Картина с русалкой называлась «Одиночество». Другая — «Вечность». И от них веяло такой тоской, такой безысходностью, что впору было заплакать или… повеситься. Я стояла, обратившись в соляной столб. Меня бил озноб. Мне хотелось завыть. Мне казалось, я узнала в картинах свою жизнь. Одиночество русалки — существа, непохожего на других, выродка. Белый гроб, символ бренности, не оставлял ни малейшей надежды.
Дверь открылась без стука, я вскрикнула и обернулась. На пороге стоял радостный Аспарагус. Удивительная метаморфоза произошла с главредом. Не было и в помине привычного твидового пиджака с потертыми замшевыми заплатками на локтях. Йоханн был в новом красивом костюме, белоснежной сорочке и при бабочке. Казалось, он скинул лет десять, даже плечи распрямились и слабый румянец заиграл на скулах.
— Доброе утро, Лизонька! — бодро сказал главред и шагнул в комнату. — Что это у вас? Картины? Откуда?
Он встал рядом со мной и принялся разглядывать картины.
— Отлично! — воскликнул через минуту. — Русалка просто прелесть! С сигареткой! И котенок с рыбьим хвостом!
Я покосилась на главреда — он что, серьезно?
— А эта, с гробом, — продолжал жизнерадостно главред, — очень сильно! Очень. Человек, который смотрит на зрителя, словно говорит: все проходит! Все в мире бренно! А потому не теряйте времени зря, радуйтесь! «Гаудеамус игитур, ювенес дум сумус», одним словом. Отличная картина! Кажется, я уже где-то видел что-то подобное. Кто художник? Я знаю всех местных.
Поразительно! Меньше всего картина с черными фигурами призывала к радости. Я смотрела на Йоханна, приоткрыв рот, и думала о том, что любовь делает с людьми — застит глаза и превращает черное в белое.
Словно отвечая моим мыслям, Аспарагус спросил, понизив голос:
— Как Ирочка? Все в порядке? — голос его дрогнул.
Ирочка спала, когда я уходила. Мы с Мишей выпили кофе. Катька радостно ела овсяную кашу с сушеными фруктами, размазывая ее по мордахе, произносила на своем птичьем языке непонятные словечки. Вдруг отчетливо сказала: «Ли-за». И засмеялась громко. Поперхнулась кашей, закашлялась. Миша постучал дочку по спинке…

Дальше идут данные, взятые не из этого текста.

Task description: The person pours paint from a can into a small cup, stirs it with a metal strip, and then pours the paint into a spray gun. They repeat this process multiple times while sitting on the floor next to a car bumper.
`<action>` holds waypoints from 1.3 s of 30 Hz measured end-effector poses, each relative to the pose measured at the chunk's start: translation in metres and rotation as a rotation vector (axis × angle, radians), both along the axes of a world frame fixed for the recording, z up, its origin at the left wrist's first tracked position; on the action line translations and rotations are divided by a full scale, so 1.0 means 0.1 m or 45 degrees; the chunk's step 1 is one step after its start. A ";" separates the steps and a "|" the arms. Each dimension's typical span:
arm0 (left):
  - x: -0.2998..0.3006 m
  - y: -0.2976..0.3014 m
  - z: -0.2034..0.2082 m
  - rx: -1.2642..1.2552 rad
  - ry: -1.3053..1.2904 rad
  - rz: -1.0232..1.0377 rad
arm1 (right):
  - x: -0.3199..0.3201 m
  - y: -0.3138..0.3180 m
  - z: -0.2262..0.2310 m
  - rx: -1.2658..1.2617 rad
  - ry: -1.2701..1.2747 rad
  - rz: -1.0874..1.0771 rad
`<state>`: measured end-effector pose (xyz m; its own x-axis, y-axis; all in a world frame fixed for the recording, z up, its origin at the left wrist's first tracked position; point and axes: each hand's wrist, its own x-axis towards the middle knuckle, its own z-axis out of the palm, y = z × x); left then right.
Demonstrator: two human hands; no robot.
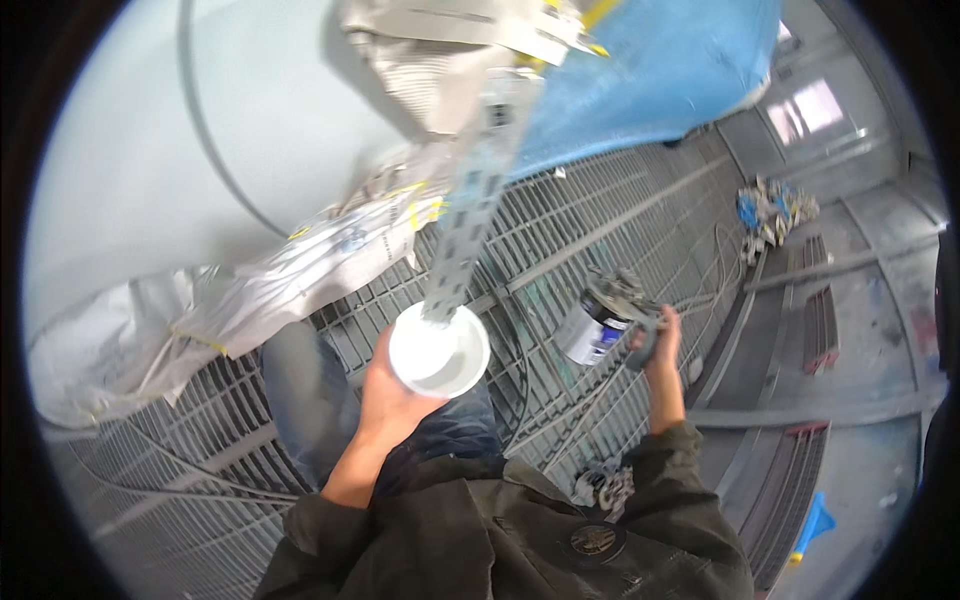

— В порядке, — ответила я. — Спасибо за прекрасный вечер.
— Это вам спасибо, — ответил главред, и глаза его затуманились. — Я ведь… совсем одичал, Лизонька… Вроде рака-отшельника стал, — сказал доверительно. — На людях бываю редко. Вы доставили мне такое удовольствие… И вы, и Ирочка. Ваша мама… Ирочка — необыкновенная женщина! — воскликнул он взволнованно. Скулы вспыхнули малиновым. — Изумительная женщина! А голос! У вас тоже прекрасный голос, — спохватился он. — Можем еще куда-нибудь сходить… сегодня… — Он настороженно смотрел на меня. — Вы не могли бы позвонить маме и спросить?
Я пожала плечами.
— Могла бы.
— Но только свои, — добавил он ревниво, и тень набежала на чело при воспоминании о бойком Бородатом Малютке. — Ирочка, вы и… ваш покорный слуга. — Он смотрел на меня, и его лицо светилось радостью. — Да, — вспомнил он, — картины! Кто художник?